Historic Richmond Foundation
- Founded: 1956
- Founder: Elisabeth Scott Bocock, Louise Catterall, Mary Wingfield Scott, Dr. Wyndham B. Blanton, and others
- Tax ID no.: 54-6026404
- Location: 4 East Main Street, Suite 1C, Richmond, VA 23219;
- Region served: Richmond, Virginia
- Product: Historic Preservation in Richmond, VA
- Key people: Cyane Crump, Executive Director;
- Website: http://www.historicrichmond.com/

= Historic Richmond Foundation =

Historic preservation non-profit in Richmond, Virginia

Historic Richmond Foundation was founded in 1956 by Elisabeth Scott Bocock, Louise Catterall, Mary Wingfield Scott, Dr. Wyndham B. Blanton, and others in order to save the Church Hill area surrounding St. John's Church.

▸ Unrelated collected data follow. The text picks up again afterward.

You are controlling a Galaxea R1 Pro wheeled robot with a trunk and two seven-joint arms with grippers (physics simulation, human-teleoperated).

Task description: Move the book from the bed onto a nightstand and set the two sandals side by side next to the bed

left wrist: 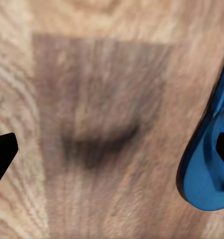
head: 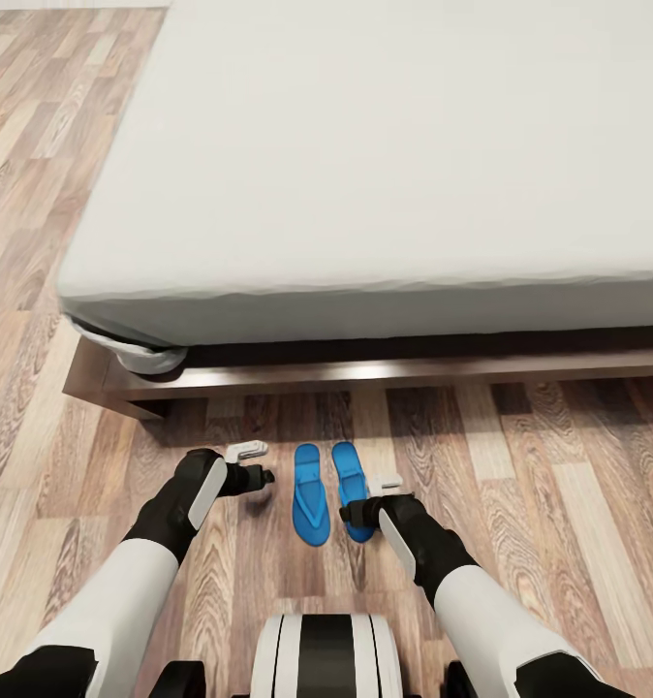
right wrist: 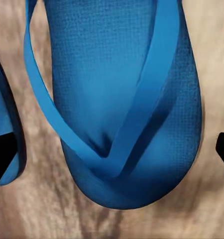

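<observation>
From the head camera, the wide bed (head: 385, 145) with its plain light-grey mattress and dark brown wooden frame fills the upper part of the scene, standing on the pale wood-plank floor (head: 559, 465). Just in front of the frame lie the two bright blue flat flip-flop sandals — the left sandal (head: 309, 492) and the right sandal (head: 349, 475) — side by side, nearly touching, both lengthwise toward the bed. The left gripper (head: 254, 463) sits low over bare floor just beside the left sandal, its pale fingers apart. The right gripper (head: 373, 496) is down over the near end of the right sandal, overlapping it; from here it is hard to tell whether it touches.

Over to the left wrist camera: wood grain with a soft dark shadow, and the rounded end of the left sandal (left wrist: 206, 169) coming in at one edge. The two dark fingertips (left wrist: 2, 152) stand far apart at opposite edges — spread wide, nothing between them but floor.

Now the right wrist camera: the right sandal (right wrist: 127, 99) looms large, its Y-shaped strap clear against the textured sole, the other sandal's edge (right wrist: 5, 114) alongside. The dark fingertips (right wrist: 2, 154) stand wide to either side — spread, not pinching anything.
</observation>
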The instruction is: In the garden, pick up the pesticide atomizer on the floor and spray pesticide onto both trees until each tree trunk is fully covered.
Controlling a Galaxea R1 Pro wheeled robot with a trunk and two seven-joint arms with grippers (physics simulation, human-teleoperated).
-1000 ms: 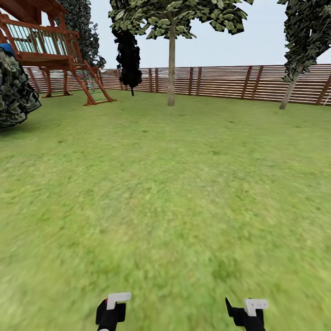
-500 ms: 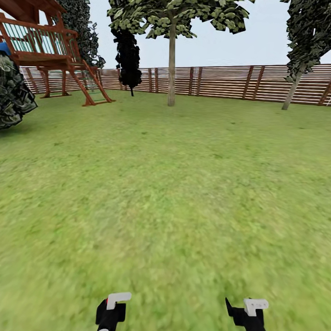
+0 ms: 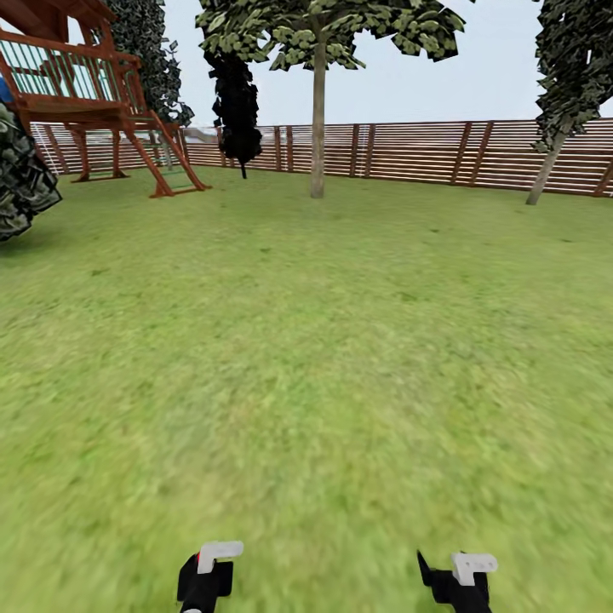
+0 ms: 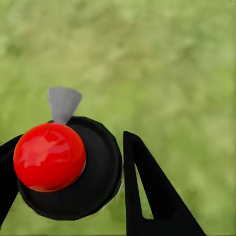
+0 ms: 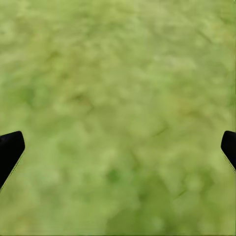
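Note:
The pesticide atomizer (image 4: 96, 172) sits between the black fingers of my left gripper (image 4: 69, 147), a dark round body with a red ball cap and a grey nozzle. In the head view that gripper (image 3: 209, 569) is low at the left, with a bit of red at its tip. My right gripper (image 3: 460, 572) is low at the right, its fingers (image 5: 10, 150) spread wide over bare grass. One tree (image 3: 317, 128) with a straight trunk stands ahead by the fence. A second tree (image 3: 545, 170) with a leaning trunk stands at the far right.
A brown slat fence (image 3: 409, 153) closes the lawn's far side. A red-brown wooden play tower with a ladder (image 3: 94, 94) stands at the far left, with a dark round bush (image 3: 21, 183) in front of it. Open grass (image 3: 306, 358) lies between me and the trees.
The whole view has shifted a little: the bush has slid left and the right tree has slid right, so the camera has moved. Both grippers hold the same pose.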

The mission of Historic Richmond is "to shape the future of Richmond by preserving our distinctive historic character, sparking revitalization and championing our important architectural legacy".

==Preservation==
Through the years, it has saved numerous buildings in Richmond through the application of its revolving fund, including: the Adam Craig House in Shockoe Bottom, the Church Hill neighborhood in Richmond, Virginia that surrounds St. John's Church, the Ellen Glasgow House, the National Theater, the Elmira Shelton House, Old City Hall and Monumental Church. In addition, it has championed the preservation of numerous Richmond neighborhoods including Union Hill, the Fan District, Springhill, Oregon Hill, Monument Avenue and Windsor Farms. In 2005, it merged with the William Byrd Branch of Preservation Virginia (formerly known as the Association for the Preservation of Virginia Antiquities). It remains a separate 501(c)(3) non-profit, though it maintains an affiliation with Preservation Virginia through joint memberships and other cooperative programs.

==Current projects==
Current restoration projects include the 19th century Monumental Church in Court End and St. John's Mews in Church Hill.

Historic Richmond's Executive Director is Cyane Crump. In 2000, the organization moved to the William C. Allen Double House (1836) at 4-6 East Main Street, where it maintains its headquarters today.